Among upscale stores, Rootstein's most popular model of recent years has been a mannequin based on the whippet-thin, angular Erin O'Connor (both the Erin O'Connor and Twiggy mannequins are included in the Brighton exhibition). Their newest line is based on another British catwalk model, Jade Parfitt, and comes in a variety of poses. This, says Rootstein's creative director Kevin Arpino, is a response to fashion. Whereas very structured clothes hang best off a simply posed mannequin, "the floaty, 'boho' clothes that are around now really need mannequins with a bit of movement, to bring them to life in the shop window, otherwise they just hang there". The new range has been snapped up by Zara, and can be seen in its windows from next month.

In America, the newly glamorous status of the ample bottom, as championed by Jennifer Lopez and Beyoncé, has begun to be reflected in shop windows. Department stores including Saks in New York have placed substantial orders for a new mannequin dubbed the "Goddess", which has measurements of 34B-25-35 (a UK size 10), as opposed to the more usual "runway ideal" (32A-23-33, a UK size 6-8). Ralph Pucci, the manufacturer behind the Goddess, attributes its success to popular culture, and specifically an endless succession of hip hop music videos featuring scantily clad, voluptuous women. The Goddess is especially popular in lingerie departments, where it has proved very successful in persuading customers, both women and men, to spend money.

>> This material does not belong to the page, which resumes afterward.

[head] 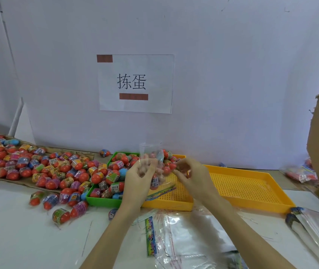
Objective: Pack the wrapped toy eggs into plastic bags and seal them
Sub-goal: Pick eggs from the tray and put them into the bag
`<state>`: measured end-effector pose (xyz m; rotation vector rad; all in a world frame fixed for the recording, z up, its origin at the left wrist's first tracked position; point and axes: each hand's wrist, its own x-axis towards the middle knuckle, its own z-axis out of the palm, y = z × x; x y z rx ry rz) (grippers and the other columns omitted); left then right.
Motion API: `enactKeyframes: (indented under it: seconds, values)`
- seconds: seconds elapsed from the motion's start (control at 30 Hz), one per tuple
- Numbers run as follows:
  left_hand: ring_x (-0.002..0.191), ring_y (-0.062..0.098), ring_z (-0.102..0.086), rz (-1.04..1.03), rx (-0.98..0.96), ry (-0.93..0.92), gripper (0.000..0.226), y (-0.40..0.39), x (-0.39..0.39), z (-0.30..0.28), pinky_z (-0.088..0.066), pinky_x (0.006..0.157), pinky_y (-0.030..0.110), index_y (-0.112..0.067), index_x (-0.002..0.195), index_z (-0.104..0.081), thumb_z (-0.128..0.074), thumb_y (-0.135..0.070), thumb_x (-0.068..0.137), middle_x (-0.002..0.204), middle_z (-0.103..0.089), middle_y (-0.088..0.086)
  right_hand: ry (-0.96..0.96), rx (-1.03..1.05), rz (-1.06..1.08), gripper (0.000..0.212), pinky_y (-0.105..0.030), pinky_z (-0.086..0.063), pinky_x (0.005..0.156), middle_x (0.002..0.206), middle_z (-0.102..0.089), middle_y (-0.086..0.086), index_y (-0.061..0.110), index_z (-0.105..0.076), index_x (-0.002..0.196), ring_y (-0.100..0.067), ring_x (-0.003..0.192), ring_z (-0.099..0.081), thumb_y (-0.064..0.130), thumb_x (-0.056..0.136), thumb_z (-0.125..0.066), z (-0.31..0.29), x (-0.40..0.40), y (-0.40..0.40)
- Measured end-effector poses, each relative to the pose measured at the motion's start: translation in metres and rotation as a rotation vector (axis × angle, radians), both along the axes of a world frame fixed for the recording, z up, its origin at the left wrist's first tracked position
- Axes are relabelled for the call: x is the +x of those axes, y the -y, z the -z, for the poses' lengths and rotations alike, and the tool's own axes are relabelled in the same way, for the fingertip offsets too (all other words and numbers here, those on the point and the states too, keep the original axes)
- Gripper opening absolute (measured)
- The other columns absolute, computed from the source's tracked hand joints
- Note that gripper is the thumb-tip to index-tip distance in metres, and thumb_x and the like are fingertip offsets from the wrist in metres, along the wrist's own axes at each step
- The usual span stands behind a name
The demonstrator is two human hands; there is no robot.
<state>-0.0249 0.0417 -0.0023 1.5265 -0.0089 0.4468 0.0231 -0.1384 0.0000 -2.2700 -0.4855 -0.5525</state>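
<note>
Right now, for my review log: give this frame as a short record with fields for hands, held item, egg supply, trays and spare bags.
left hand: grips the clear plastic bag
right hand: pinches the same bag's other side
bag contents: some wrapped eggs, count unclear
egg supply: loose pile on the left, more in the green tray
yellow tray: under and right of the hands, mostly bare
spare bags: flat on the table, near edge

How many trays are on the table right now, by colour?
Green plastic tray, filled with wrapped toy eggs: 1
Yellow perforated plastic trays: 2
Total: 3 trays
</note>
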Motion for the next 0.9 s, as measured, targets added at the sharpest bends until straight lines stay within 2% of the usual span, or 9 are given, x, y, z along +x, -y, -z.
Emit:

At Rootstein, Arpino agrees that the overarching trend is for "a more womanly, more fleshy, less bony" look. But he does not expect to see many orders for shapes above a size 10. "People want to identify with model looks. They like to live that dream. That's fashion."

• Guys 'n' Dolls: Art, Science, Fashion and Relationships is at the Brighton Museum and Art Gallery from April 23 to June 12.
 
That's incredibly interesting - I usually just read Jess C-M's short, pithy and occasionally bitchy 'how to where clothes' column and I had no idea she researched stuff like this.

Respect!

L
 
That's interesting. they always say that many gals are modelled a little bit on popular stars of the day.

I know Marie has two that people commented looked like Ursula Andress and Diahann Carroll a little bit.